舞台のミュージカル『シャングリラ』出演依頼だ。
現在、ニューヨーク・ブロードウェイ公演に向け全米各地を巡演中。
今度はボストンだが「主演のスペイン系女優が良くなく、山口に出て欲しい」という。
彼女の役は、ヒマラヤ山中の桃源郷 (後年、その代名詞となるシャングリラ) に住む美女、ゴールデン・ベル。

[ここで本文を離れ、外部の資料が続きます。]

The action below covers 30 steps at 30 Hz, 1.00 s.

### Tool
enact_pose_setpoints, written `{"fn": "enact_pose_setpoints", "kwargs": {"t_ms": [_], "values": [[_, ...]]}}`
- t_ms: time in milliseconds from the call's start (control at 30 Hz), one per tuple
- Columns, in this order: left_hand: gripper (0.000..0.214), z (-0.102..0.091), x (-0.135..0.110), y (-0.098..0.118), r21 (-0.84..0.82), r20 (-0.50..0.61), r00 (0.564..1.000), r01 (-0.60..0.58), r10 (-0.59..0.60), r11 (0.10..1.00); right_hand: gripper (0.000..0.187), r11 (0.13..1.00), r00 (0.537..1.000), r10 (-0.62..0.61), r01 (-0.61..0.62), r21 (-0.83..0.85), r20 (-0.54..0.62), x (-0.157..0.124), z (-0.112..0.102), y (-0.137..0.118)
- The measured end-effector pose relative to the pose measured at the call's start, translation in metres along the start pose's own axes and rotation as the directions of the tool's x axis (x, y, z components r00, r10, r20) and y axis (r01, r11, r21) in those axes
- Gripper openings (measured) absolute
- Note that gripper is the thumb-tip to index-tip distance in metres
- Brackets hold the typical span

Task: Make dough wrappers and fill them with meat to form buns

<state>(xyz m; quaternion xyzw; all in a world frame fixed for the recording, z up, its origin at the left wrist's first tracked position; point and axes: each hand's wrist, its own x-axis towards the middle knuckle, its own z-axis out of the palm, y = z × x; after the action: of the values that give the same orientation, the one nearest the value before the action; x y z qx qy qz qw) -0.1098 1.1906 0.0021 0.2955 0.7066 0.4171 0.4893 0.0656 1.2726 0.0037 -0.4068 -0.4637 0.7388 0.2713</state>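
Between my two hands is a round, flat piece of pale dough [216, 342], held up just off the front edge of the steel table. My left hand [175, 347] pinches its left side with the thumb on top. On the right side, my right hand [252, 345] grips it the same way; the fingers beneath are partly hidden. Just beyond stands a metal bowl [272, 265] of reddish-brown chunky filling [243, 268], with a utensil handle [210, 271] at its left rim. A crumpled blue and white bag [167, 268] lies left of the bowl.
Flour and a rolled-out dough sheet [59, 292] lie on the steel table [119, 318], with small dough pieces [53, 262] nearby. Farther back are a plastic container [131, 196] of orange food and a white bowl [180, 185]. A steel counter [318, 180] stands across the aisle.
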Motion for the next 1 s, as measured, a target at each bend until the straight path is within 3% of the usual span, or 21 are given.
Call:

迷い込んだアメリカ人技師を慕って ここから出た途端、老婆に なってしまう。
2幕22場の大作だった。

『シャングリラ』は、1933年に発表されたジェームズ・ヒルトンの小説 Lost Horizon が原作。
2度 映画化されている。
フランク・キャプラ監督版『失はれた地平線』(1937) では、マリアという役名でマーゴ (のち、エディ・アルバート夫人となった) が。 

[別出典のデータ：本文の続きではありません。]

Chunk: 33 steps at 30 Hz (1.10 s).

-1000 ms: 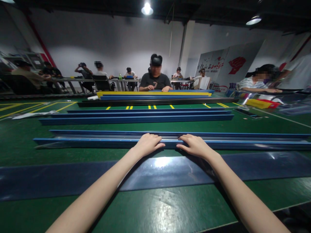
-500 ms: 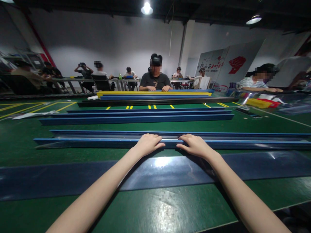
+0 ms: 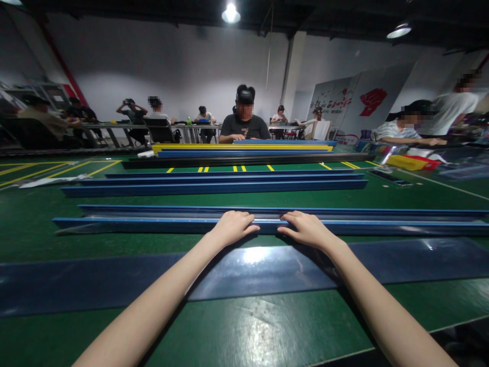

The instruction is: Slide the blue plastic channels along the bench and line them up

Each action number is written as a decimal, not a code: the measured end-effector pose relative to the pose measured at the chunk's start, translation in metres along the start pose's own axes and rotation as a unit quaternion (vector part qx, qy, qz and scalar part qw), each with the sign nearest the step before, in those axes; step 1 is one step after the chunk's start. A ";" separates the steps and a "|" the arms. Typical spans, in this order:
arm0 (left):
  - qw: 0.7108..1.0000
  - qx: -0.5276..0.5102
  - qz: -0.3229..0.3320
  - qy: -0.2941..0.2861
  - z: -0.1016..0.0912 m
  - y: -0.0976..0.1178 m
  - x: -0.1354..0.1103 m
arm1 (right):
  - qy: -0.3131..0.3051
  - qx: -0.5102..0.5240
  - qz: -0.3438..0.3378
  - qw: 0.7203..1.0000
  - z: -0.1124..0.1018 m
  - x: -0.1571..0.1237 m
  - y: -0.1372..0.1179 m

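Observation:
Side by side, both my hands grip the near wall of a long blue plastic channel (image 3: 385, 228) lying across the table. My left hand (image 3: 234, 227) has its thumb on the near face and its fingers hooked over the top edge. A short gap to the right, my right hand (image 3: 303, 227) grips the same wall in a mirrored way. The fingertips inside the channel are partly hidden. Under my forearms lies a wide, flat, glossy translucent strip (image 3: 114, 283), running across the table close to me.
Beyond the channel lie more blue profiles (image 3: 214, 187), a black profile (image 3: 244, 161) and a yellow profile (image 3: 244, 148). A phone (image 3: 389, 177) and a yellow tray (image 3: 407, 162) are on the right of the green table (image 3: 229, 336). A co-worker (image 3: 244, 125) sits opposite.
My hands and the blue channel have not visibly moved. Across the table, the co-worker's hands have shifted. At the far right, a person in white now stands more upright.

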<state>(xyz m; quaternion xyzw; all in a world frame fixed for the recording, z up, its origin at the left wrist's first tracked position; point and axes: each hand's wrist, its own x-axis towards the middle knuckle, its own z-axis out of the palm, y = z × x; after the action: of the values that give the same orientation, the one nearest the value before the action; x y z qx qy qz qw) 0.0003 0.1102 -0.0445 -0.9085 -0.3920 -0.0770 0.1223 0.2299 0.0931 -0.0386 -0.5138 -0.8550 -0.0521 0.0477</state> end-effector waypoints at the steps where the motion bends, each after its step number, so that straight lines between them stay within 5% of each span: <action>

後年のチャールズ・ジャロット監督版『失われた地平線』(1972) でもマリアという役名で、オリヴィア・ハッセーが演じている。

即座にOK。
先方の手回しも良く、航空券や台本が既に日本へ発送されていた。
山口は撮影終了後、機内で歌を覚えつつ、ボストンヘ飛ぶ。
経由するニューヨークの空港では、彼女の衣装を急遽 作るべく採寸するスタッフが待機。
ボストンに着くなり2週間の稽古、初日から出演する強行軍であった。

そして、ブロードウェイの檜舞台へ。
初日は、1956年6月13日。
場所は、『キャッツ』長期公演 (初演は1982年10月) で知られる、ウィンター・ガーデン劇場であった。